Paulina i Jakub Rzeźniczakowie niedawno doczekali się pierwszego wspólnego dziecka. Córka pary, Antonina urodziła się 10 lutego. W tym roku żona piłkarza świętowała swój pierwszy Dzień Matki. Z tej okazji mąż z samego rana wręczył jej okazały bukiet piwonii, a także przygotował śniadanie. Później natomiast cała rodzina wybrała się na basen.
Jakub i Paulina Rzeźniczakowie postanowili uczcić Dzień Matki, zabierając swoją trzymiesięczną córkę po raz pierwszy na basen. Wizytę na pływalni szczegółowo zrelacjonowali na Instagramie. Świeżo upieczona mama nie potrafiła ukryć emocji. W pewnym momencie zalała się łzami wzruszenia.
Dzień Mamy świętowaliśmy, zabierając Antosię pierwszy raz na basen. Oj, sporo emocji. Podobno jest to świetna forma aktywności dla maluchów oczywiście jeśli wasza pociecha nie jest przeziębiona. My będziemy chodzić regularnie, a jak jest u was? Lubicie wspólne wycieczki na basen? - napisała na Instagramie celebrytka.
Paulina Rzeźniczak, jak zawsze mogła liczyć na komplementy od swoich internetowych fanów, którzy docenili jej wrażliwość. "Bije od pani taka naturalność, której tak mało w tym Instagramie. Wszystkiego dobrego dla całej rodziny", "Jesteś taką wrażliwą i cudowną kobietą, bije od ciebie ogrom dobra", "Jak ja was lubię tu obserwować, a wzruszenie mamy, aż mi się oczy mokre zrobiły" - czytamy w komentarzach.

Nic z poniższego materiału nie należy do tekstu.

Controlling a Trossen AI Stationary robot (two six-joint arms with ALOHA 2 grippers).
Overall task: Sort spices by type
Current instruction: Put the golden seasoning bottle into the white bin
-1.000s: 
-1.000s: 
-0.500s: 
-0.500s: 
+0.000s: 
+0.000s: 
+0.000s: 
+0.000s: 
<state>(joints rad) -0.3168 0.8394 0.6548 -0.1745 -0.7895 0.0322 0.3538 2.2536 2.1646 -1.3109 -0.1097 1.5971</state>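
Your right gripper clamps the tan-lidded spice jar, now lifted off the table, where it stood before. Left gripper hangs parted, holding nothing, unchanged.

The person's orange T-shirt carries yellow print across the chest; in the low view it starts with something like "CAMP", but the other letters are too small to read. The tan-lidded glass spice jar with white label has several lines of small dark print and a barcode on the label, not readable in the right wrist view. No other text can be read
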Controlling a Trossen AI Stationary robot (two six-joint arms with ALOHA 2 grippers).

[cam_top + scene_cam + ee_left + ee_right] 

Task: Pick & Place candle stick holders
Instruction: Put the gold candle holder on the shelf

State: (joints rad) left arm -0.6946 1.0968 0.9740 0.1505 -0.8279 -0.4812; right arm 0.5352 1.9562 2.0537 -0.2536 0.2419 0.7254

Jakub i Paulina Rzeźniczakowie skrupulatnie relacjonują swoje życie na Instagramie. Niestety, taka otwartość ma też swoje negatywne strony. Para na co dzień musi zmagać się z komentarzami wścibskich internautów, którzy nie szczędzą im "fachowych" porad. Ostatnio jedna z obserwatorek poleciła młodym rodzicom, aby udali się z córką do specjalisty. "Szybko do fizjo, bo dziecko ma wciąż przykurczone rączki do siebie i zaciśnięte piąstki" - napisała "fanka". Celebrytka postanowiła zareagować na uszczypliwy komentarz. "Matko. Antosia jest pod stałą opieką osteopaty i fizjo, więc jest w dobrych rękach i nie ma żadnych przykurczów, czy co tam pani napisała. Pięknie się rozwija i z łatwością już łapie i utrzymuje przedmioty, rączki też ma otwarte. Życiowa rada - proszę nie wyciągać tak szybko wniosków po zobaczeniu dwusekundowego filmiku. Podobnie jest w życiu, lepiej się nie wypowiadać, jak się nie zna całej sytuacji od początku do końca" - odpisała wyraźnie zirytowana Rzeźniczak.